Effects of Peptides on Established Biofilms in Vitro.

Bacteria (S. aureus USA300 LAC or P. aeruginosa E411-17) were grown up in TSB media overnight. A second inoculation was made the next day to reach an exponential phase (OD₆₀₀ ~0.4). Microtiter plates (96 wells, Corning Costar Cat No. 3595), after aliquoting with 180 μL of the culture to each well, were incubated at 37°C for 24 h to form biofilms in TSB. Media were aspirated post incubation and the attached biofilms were washed with 1× PBS to remove the planktonic bacteria. Each well was aliquoted with 20 μL of 10× peptide solution and 180 μL of 10% MHB, and plates were further incubated at 37°C for 24 h. Biofilms treated with water served as the positive control while media without bacterial inoculation served as the negative control. Live cells in the biofilms were quantitated using the XTT as described above. Absorbance was read at 450 nm (only media with XTT containing wells served as the blank) using a ChromateTM microtiter plate reader. Percentage biofilm growth (The plot legend is antibiofilm activity) for the peptides was plotted by assuming 100% biofilm growth in bacterial control alone. The data were represented as mean ± SD, plots were generated using GraphPad prism 7, where * indicates p<0.05, ** p<0.01, and ***P<0.001, and ****p<0.0001 (one-way analyses of variance).

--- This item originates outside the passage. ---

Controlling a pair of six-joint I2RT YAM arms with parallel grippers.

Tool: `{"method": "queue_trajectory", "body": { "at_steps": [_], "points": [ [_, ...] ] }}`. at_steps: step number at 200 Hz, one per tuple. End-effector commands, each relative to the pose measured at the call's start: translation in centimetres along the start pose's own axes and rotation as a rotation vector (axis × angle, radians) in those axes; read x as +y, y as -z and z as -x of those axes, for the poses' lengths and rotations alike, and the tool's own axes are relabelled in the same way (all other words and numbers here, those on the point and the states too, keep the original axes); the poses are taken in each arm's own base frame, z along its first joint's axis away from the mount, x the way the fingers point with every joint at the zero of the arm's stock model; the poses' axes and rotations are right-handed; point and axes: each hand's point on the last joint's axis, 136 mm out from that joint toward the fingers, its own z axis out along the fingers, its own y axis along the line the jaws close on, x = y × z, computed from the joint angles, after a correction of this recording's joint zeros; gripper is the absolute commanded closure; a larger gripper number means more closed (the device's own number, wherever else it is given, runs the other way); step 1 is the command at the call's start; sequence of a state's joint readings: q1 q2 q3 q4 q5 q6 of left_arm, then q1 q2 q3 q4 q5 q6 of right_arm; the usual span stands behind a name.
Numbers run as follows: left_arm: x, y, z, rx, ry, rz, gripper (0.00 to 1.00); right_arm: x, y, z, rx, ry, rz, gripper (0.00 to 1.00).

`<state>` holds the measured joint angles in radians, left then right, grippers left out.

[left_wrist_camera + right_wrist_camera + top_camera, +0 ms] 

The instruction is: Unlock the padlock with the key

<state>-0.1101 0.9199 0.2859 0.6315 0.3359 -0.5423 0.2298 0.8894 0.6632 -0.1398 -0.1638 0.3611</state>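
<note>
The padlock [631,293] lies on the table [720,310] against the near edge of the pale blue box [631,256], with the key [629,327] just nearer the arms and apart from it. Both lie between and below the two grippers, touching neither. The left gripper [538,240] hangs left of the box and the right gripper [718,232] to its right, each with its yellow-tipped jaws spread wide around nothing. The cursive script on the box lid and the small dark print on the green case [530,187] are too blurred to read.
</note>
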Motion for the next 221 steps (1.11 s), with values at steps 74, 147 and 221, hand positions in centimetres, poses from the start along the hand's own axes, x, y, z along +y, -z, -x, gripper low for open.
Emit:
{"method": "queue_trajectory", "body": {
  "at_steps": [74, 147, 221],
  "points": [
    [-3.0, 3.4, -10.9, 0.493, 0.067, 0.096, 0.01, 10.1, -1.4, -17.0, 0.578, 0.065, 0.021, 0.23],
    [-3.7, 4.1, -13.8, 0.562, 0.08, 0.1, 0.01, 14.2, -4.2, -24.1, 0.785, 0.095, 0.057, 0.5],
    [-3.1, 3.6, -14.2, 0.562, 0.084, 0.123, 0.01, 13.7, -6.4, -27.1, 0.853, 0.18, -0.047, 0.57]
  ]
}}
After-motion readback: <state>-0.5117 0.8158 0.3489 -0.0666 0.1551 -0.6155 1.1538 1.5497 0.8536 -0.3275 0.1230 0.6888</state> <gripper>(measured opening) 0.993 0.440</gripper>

In Vivo Efficacy of the Designed Peptides.

Preparation of Inoculum.

An overnight culture of S. aureus USA300 LAC was inoculated in MHB and incubated at 37°C for 3 h. The suspension was centrifuged at 5,000 g for 5 min and the supernatant was discarded. The bacteria were re-suspended in 1×PBS and the OD₆₀₀ was adjusted to 0.6 (~3 × 10⁷ CFU/mL).

Experimental Animals.

Female BALB/c mice (6-8 weeks, ~20 g) were fed with standardized food (Teklad Laboratory diet for rodents) and water (Hydropac^® Alternative Watering System) ad libitum. Mice were kept in ventilated cages (IVCs) at a temperature of 20-24°C, humidity of 50-60%, 60 air exchanges per hour, and a 12/12-hour light/dark cycle. All materials, including IVCs, lids, feeders, bottles, bedding, and water, were autoclaved before use. All animal manipulations were performed in a class II laminar flow biological safety cabinet. The study was approved by the Institutional Animal Care and Use Committee (IACUC) of UNMC (Protocol no. 22-015-08-FC).

In Vivo Biofilm Assay.

Mice were anesthetized by intraperitoneal injection of ketamine-xylazine (100 mg/kg + 10 mg/kg). The dorsal back hair was removed with a clipper and depilatory cream, followed by cleaning the shaved area with isopropyl alcohol (70%) and povidone iodine swabs. Two full-thickness skin wounds with a diameter of 6 mm were then created using a disposable biopsy punch (Integra Miltex, MA). The wounds were immediately inoculated with MRSA USA300 (10 μL of ~3 × 10⁷ CFU/mL) and covered with a transparent film (3M Tegaderm^™, Deutschland GmbH, Neuss, Germany). Buprenorphine (0.05 mg/kg, SC) was injected and mice were kept in individual cages. After 24 h of inoculation and biofilm formation, treatment groups received 3×10 μL each peptide or daptomycin dissolved in sterile water. Treatment was applied topically on the wound. The infected control group received an equal volume of sterile water. After 24 h treatment, mice were euthanized under CO₂ and specimens were collected using sterile 8 mm biopsy punch (Integra Miltex, MA, USA) into sterilized tubes containing 2 mL of PBS. Tissues were blended using a homogenizer, diluted further in 1×PBS and plated on mannitol salt agar plates. Finally, the plates were incubated at 37°C for 20 h and the CFUs were counted next day.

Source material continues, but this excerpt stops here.